**EXERCISE GOAL:** From the data that follows, print exactly the lines starting at the one containing "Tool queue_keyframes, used" and ending at the one containing "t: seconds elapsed"; include both of them and nothing more.
—————
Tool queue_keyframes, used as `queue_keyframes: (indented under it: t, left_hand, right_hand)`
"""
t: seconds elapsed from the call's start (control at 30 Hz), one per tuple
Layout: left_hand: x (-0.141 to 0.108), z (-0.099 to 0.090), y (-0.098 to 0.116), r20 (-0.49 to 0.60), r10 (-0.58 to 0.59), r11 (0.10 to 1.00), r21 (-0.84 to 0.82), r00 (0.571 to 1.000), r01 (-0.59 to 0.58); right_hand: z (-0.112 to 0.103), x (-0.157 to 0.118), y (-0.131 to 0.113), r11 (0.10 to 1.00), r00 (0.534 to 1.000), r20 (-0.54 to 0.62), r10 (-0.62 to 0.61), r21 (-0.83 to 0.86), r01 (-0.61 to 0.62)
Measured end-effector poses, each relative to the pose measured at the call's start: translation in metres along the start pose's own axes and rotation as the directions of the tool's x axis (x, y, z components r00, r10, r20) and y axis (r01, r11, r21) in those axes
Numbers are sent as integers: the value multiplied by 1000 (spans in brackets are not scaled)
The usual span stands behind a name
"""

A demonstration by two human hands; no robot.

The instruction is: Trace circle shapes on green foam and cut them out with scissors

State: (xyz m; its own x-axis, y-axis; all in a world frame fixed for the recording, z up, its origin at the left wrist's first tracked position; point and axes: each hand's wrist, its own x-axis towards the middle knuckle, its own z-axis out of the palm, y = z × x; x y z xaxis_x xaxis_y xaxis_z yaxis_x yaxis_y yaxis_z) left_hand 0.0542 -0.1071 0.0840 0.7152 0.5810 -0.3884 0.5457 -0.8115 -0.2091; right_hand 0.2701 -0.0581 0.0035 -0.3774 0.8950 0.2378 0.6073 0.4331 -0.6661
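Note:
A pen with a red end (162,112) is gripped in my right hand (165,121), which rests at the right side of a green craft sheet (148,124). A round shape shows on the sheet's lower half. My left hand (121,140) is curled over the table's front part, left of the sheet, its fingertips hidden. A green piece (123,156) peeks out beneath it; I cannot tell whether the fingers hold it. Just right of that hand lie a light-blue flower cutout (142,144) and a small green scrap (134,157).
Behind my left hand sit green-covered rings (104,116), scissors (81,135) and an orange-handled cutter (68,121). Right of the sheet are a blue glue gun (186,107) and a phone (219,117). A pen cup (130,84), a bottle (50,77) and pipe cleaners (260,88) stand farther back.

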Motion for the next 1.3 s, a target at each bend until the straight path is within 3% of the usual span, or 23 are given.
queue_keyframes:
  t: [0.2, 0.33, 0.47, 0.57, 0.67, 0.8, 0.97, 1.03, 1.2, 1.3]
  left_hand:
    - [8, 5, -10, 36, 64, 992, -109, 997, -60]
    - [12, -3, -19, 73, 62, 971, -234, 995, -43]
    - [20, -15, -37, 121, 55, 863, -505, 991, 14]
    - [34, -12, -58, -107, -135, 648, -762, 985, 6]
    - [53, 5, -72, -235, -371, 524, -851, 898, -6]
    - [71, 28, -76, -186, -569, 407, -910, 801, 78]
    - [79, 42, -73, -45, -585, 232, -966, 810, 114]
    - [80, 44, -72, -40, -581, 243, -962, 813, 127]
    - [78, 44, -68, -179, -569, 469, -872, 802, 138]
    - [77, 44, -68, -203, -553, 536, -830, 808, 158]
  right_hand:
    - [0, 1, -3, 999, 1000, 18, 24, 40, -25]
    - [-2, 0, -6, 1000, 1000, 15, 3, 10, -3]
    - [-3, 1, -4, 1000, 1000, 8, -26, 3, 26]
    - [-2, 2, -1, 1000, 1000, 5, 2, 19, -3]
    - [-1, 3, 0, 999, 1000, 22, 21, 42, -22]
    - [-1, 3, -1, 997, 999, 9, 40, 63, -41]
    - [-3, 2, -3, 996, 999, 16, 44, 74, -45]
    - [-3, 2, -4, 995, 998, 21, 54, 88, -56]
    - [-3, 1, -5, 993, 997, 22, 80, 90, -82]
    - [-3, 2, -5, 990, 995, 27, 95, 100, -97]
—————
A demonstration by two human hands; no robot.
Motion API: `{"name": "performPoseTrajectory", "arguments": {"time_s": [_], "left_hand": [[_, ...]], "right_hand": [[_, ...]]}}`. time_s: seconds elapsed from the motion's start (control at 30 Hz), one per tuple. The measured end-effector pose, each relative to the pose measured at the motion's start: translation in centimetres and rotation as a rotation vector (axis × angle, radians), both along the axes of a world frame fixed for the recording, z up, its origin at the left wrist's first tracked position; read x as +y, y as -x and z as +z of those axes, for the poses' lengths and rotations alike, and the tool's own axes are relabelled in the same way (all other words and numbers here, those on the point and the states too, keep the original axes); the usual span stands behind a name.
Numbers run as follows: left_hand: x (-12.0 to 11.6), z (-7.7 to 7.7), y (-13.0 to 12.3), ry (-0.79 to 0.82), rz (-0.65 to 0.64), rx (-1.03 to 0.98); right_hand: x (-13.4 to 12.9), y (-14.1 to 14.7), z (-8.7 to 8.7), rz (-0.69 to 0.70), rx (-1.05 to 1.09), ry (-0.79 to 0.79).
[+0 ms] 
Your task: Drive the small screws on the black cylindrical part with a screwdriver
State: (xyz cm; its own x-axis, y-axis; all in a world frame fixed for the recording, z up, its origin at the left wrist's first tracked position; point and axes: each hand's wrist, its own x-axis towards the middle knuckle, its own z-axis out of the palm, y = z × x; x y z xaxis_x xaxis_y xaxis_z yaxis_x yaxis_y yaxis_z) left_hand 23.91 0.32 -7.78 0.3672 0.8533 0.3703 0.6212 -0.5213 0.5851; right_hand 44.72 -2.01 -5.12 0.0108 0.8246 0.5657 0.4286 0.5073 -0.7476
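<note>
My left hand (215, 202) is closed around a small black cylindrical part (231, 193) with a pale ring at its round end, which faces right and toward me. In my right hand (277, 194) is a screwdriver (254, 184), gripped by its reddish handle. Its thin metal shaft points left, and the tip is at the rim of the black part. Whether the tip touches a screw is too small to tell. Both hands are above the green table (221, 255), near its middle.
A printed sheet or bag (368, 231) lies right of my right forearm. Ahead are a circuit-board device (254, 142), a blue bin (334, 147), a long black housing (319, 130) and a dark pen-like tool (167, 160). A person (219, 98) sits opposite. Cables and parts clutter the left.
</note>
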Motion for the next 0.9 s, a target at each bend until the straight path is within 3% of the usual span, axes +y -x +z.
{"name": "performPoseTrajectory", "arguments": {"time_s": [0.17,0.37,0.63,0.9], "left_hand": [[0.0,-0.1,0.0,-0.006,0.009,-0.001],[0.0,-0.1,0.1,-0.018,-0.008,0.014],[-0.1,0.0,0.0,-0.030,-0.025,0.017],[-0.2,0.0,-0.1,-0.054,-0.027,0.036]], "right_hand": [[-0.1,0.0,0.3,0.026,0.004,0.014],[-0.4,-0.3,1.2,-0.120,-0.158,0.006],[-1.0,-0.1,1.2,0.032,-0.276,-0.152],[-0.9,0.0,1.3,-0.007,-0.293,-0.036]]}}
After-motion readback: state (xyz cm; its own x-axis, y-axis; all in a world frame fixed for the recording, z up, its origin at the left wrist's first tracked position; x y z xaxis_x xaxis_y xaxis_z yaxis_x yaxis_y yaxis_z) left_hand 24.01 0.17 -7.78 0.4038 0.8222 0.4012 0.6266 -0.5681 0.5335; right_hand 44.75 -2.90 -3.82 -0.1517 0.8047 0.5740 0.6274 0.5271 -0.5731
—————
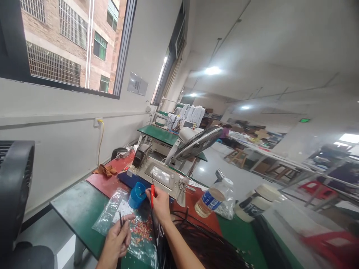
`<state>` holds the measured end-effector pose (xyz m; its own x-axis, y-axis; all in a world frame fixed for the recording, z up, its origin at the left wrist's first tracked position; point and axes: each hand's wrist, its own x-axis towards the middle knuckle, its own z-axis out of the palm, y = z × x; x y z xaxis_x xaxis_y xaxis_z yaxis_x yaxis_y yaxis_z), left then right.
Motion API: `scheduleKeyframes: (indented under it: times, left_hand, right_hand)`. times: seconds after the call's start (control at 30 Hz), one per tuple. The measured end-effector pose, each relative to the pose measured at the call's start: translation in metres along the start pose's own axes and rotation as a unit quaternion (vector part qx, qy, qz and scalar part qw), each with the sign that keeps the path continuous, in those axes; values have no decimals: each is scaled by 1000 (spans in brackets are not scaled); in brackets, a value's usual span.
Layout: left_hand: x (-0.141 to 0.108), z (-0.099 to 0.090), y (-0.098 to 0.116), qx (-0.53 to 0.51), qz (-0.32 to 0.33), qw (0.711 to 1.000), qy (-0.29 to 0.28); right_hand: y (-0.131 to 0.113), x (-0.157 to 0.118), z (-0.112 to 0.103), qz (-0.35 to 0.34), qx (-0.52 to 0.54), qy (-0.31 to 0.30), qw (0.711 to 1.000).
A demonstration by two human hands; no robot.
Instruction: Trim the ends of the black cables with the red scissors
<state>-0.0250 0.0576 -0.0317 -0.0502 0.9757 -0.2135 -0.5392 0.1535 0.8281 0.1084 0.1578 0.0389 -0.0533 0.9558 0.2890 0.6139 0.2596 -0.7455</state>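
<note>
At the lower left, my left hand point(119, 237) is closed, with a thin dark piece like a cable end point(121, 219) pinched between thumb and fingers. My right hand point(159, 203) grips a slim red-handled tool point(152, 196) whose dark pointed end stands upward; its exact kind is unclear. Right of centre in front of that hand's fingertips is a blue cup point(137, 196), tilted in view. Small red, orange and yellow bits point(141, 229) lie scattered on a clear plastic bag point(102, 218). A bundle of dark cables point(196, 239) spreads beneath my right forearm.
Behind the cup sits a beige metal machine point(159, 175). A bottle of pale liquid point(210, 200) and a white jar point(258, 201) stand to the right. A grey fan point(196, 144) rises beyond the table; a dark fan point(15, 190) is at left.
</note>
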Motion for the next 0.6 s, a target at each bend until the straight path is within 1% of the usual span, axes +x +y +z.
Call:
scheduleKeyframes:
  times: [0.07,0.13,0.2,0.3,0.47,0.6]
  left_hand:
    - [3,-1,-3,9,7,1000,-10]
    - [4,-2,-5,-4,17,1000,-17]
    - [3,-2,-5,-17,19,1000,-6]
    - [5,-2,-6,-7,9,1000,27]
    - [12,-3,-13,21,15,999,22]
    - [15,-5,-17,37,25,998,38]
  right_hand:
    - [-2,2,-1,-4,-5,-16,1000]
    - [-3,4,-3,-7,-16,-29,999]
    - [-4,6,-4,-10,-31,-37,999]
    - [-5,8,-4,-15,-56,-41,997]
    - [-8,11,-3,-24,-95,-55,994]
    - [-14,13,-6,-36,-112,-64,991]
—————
**ANSWER BOX:**
Tool queue_keyframes, used as `queue_keyframes: (indented under it: t, left_hand, right_hand)`
"""
t: seconds elapsed from the call's start (control at 30 Hz), one per tuple

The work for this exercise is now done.